Significant training quality improvements are achieved without any additional inference cost.

Highlights & Insights¶

Optimizer state misalignment is a neglected critical issue: All prior LoRA improvement work focused on gradient approximation; this paper is the first to systematically identify and address the misalignment of momentum and second-order moments — a genuine blind spot in the field.
The six-block decomposition is clear and elegant: Each building block has a well-defined corresponding problem and theoretical motivation, and together they form a complete solution.
Mathematically provable equivalence: Exact recovery of AdamW in the full-rank limit constitutes a very strong theoretical guarantee.
Elimination of the \(\alpha\) hyperparameter: Gradient scaling naturally resolves norm ambiguity, reducing tuning burden.
Clever use of Khatri-Rao / Kronecker products: Matrix decomposition theory is leveraged to maintain second-order moments efficiently, keeping computational complexity tractable.

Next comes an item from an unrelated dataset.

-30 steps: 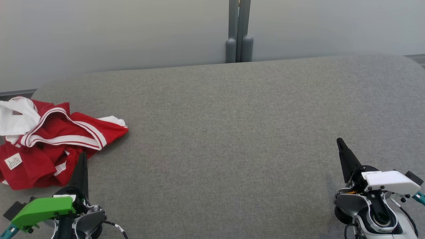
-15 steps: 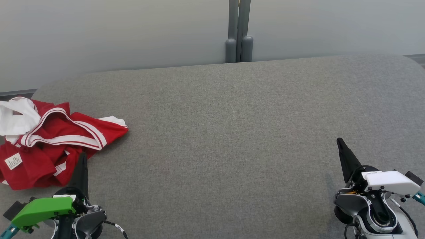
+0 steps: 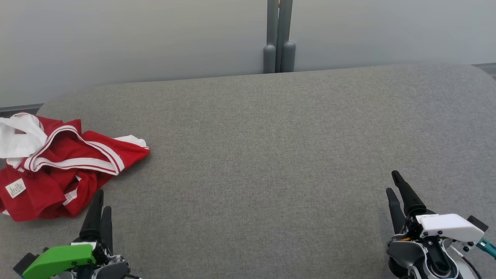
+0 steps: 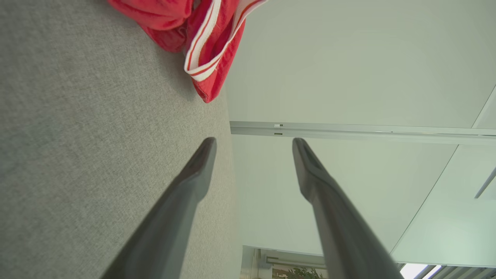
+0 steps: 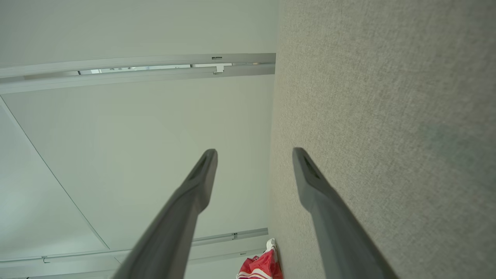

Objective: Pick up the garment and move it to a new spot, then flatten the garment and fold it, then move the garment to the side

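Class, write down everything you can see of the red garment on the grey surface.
The garment is a crumpled red heap of soft-looking cloth with white-striped trim bands, white fabric at its far-left side and a small white label. It lies unfolded near the left end of the grey fabric-covered surface, which alone touches it; the left pincer stands beside it, apart.

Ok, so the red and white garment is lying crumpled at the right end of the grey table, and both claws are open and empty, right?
No: the garment lies crumpled at the left end of the grey table, near the left claw, as the head view shows. The rest holds: that claw and the right claw are open and empty.
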### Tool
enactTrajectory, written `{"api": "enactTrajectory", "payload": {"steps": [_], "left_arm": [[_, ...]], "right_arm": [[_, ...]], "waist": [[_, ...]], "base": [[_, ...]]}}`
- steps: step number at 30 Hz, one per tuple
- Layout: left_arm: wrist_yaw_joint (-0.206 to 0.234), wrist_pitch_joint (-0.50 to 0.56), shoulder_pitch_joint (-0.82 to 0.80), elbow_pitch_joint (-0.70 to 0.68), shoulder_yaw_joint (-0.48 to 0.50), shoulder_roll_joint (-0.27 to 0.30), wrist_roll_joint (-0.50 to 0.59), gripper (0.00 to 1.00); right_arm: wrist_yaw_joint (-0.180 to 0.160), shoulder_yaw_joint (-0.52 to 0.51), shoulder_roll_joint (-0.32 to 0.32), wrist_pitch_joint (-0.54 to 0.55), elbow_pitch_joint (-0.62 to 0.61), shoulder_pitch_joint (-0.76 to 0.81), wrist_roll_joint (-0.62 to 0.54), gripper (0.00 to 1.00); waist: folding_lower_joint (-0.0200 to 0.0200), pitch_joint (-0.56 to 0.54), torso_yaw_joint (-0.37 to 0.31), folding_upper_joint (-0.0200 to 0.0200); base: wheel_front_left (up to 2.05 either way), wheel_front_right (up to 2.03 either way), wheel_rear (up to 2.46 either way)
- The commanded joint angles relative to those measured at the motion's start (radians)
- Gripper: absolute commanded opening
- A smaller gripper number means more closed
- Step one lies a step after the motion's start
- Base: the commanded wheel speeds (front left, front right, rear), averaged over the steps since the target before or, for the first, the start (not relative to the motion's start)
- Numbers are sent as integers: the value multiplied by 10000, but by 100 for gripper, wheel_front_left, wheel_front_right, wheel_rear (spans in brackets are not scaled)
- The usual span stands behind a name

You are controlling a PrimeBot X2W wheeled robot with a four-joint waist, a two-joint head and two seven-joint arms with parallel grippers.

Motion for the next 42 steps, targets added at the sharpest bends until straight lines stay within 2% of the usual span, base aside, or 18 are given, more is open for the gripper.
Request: {"api": "enactTrajectory", "payload": {"steps": [1,6,14,27,42], "left_arm": [[-27,-151,-189,-158,-79,67,253,100],[-32,-415,-213,-160,-180,163,1040,100],[-30,-804,-199,-138,-277,197,3085,100],[256,-1325,-154,-131,-540,233,5818,100],[560,-1885,-255,69,-992,390,8161,100]], "right_arm": [[2,115,-107,-156,-241,-208,-154,100],[3,417,-337,-436,-280,-258,-718,100],[3,480,-402,-792,-387,-305,-2369,100],[4,944,-520,-1265,-380,-355,-4836,100],[5,1365,-632,-1782,-233,-478,-7104,100]], "waist": [[0,4,2,0],[0,14,4,0],[0,33,5,0],[0,58,4,0],[0,82,2,0]], "base": [[0,0,0],[0,0,0],[0,0,0],[0,0,0],[0,0,0]]}}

Limitations & Future Work¶

Additional memory overhead: The second-order moment cross terms require \(\mathcal{O}((m+n)r^2)\) extra memory, which is unfriendly for large values of \(r\). The authors plan to explore LLM-specific optimizers (e.g., Muon) to mitigate this.
Increased computational cost: While inference is unaffected, training requires additional matrix operations (calibration, projection, etc.).
Incomplete experimental tables: Conversion errors in ar5iv caused some numerical results to be missing, affecting the completeness of the presented results.
Larger-scale models not explored: Experiments are primarily conducted at the 7B–8B scale; effectiveness on models of 70B parameters and above remains to be verified.
Integration with other PEFT methods: Whether the ideas underlying LoFT can transfer to other PEFT approaches such as Adapter and Prefix Tuning is an open question.

LoRA and variants: LoRA → DoRA (decoupled direction and magnitude) → LoRA-Pro (improved gradient approximation) → LoFT (comprehensive alignment of optimizer dynamics).
Riemannian optimization perspective: Zhang et al. derive similar gradient scaling results from a Riemannian geometry viewpoint.
Inspiration: The idea of optimizer state alignment may be applicable to other constrained optimization settings — any optimization method operating within a subspace may benefit from analogous calibration strategies.

Rating¶

Novelty: ⭐⭐⭐⭐⭐ — First work to systematically reveal and address optimizer state misalignment; solid theoretical contributions.
Experimental Thoroughness: ⭐⭐⭐⭐ — Covers language and vision tasks across multiple model scales, though some data are missing.
Writing Quality: ⭐⭐⭐⭐⭐ — Building-block organization is clear; mathematical derivations are rigorous.
Value: ⭐⭐⭐⭐⭐ — Provides important guidance for LoRA improvements and has the potential to become a new standard practice.